=== Goal of the exercise ===
Report how many lines in the following entries contain "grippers". Nothing else should be given.

=== Data excerpts ===
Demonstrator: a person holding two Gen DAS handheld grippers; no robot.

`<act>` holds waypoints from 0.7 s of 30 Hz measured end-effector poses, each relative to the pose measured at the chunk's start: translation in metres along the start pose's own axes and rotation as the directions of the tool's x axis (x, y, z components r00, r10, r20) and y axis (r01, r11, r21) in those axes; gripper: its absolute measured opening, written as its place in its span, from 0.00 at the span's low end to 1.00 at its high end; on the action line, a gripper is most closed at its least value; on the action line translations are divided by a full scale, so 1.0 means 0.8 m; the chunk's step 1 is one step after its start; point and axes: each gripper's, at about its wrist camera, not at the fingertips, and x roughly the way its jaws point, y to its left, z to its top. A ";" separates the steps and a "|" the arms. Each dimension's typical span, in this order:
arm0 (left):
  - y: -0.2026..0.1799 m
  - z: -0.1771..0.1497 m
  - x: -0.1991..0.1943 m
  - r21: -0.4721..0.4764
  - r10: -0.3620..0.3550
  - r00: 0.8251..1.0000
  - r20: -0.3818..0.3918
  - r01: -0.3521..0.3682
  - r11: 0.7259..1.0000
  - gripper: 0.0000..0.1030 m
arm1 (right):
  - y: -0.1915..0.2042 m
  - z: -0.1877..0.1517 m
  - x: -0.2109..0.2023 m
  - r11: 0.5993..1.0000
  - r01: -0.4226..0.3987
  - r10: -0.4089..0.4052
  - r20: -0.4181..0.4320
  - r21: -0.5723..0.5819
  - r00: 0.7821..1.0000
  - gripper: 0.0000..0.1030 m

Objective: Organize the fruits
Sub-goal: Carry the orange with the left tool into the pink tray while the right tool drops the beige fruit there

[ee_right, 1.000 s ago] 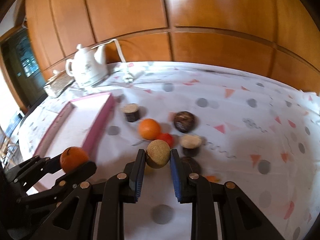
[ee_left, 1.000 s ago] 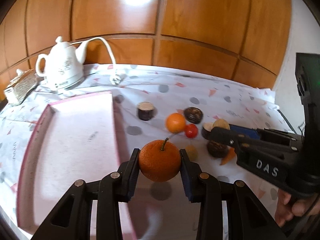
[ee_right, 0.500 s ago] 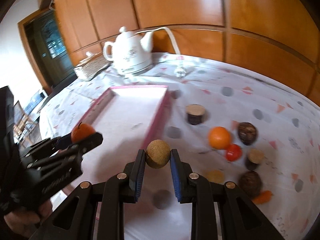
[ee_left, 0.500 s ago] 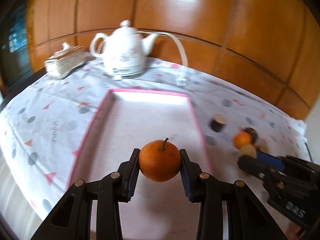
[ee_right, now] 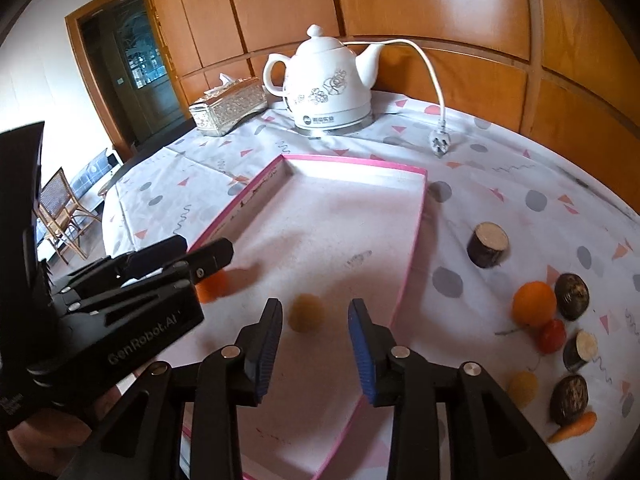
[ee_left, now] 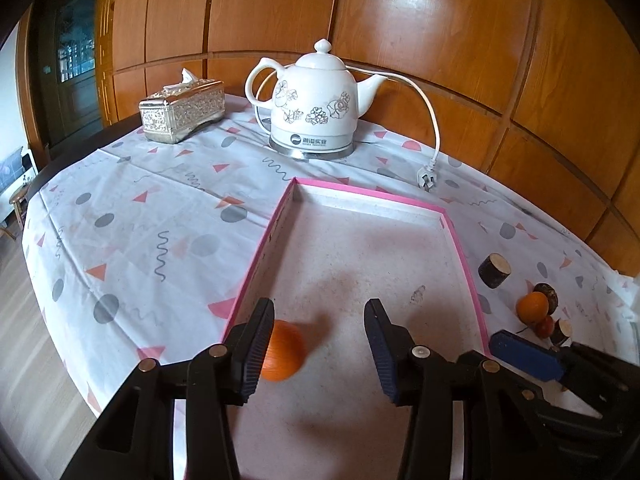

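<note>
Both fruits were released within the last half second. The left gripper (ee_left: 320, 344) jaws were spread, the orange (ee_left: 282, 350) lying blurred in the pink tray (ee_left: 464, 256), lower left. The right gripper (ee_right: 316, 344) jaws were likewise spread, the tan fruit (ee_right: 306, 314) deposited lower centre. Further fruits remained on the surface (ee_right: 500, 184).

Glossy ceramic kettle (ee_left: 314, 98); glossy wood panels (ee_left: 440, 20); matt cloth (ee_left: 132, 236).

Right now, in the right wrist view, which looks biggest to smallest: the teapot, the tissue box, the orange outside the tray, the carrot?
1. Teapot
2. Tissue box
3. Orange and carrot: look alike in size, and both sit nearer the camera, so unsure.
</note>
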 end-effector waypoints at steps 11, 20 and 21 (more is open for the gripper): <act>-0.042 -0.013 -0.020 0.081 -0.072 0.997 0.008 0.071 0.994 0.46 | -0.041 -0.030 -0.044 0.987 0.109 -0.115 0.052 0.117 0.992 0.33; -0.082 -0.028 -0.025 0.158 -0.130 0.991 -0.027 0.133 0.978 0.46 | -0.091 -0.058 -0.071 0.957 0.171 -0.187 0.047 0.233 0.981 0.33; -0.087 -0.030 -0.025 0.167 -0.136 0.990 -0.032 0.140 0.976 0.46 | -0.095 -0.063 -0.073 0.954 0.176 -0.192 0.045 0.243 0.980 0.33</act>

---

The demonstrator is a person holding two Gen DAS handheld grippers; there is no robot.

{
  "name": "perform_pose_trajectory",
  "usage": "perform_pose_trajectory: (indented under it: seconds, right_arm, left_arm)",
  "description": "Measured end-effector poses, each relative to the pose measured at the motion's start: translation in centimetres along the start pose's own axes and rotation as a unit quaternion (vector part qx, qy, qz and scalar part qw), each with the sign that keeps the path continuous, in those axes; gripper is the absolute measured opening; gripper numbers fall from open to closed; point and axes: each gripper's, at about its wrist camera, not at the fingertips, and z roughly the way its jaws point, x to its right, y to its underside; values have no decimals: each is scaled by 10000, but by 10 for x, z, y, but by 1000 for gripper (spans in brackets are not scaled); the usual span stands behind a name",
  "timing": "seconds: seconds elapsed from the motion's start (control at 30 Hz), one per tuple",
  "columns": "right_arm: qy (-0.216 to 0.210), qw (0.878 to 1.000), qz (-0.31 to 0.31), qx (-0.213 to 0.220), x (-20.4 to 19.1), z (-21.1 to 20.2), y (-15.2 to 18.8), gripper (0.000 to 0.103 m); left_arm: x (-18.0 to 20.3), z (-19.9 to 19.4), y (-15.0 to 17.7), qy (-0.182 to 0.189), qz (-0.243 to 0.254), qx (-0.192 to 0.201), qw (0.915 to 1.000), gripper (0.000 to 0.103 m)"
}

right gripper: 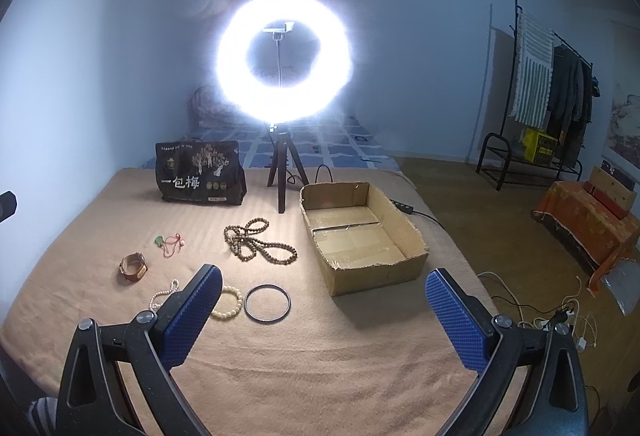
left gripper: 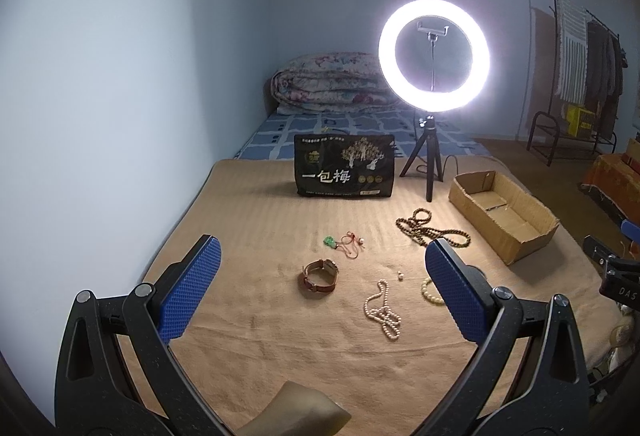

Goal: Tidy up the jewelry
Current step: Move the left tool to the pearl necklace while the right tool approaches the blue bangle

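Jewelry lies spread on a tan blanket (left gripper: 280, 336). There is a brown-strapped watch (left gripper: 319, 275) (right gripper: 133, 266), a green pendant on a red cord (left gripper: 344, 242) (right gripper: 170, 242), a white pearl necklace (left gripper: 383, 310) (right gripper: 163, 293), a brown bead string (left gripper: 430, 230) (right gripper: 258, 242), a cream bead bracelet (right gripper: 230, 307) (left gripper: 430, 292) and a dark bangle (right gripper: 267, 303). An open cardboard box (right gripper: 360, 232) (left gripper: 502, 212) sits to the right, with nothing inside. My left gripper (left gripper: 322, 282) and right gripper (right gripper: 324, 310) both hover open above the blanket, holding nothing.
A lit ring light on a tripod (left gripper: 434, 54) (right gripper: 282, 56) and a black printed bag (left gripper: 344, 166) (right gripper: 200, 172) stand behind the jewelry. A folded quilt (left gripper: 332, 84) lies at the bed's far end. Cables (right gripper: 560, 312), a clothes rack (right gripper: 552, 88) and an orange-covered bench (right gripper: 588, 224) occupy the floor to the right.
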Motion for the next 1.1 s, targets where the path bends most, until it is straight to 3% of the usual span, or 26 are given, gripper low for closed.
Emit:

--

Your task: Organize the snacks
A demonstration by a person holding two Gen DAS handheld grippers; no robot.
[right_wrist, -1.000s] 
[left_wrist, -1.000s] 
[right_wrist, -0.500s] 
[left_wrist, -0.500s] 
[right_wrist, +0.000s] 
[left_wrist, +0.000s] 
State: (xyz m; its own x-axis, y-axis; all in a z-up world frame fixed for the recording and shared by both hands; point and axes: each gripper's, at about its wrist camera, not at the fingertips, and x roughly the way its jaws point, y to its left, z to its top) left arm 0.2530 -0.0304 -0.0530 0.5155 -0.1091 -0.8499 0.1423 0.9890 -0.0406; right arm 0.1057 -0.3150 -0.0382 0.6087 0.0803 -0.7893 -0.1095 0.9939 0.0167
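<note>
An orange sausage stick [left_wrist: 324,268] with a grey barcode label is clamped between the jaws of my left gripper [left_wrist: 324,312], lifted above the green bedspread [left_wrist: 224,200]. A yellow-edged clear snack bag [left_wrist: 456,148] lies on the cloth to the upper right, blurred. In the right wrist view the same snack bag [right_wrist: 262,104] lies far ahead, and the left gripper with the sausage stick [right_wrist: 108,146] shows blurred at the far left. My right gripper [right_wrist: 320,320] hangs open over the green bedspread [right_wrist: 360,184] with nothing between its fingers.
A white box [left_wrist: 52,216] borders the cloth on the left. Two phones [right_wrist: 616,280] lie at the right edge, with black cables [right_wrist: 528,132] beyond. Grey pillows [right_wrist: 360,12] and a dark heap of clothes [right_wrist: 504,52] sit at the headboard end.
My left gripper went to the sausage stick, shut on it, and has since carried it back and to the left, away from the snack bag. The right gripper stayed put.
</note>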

=== Solution to this exercise ===
3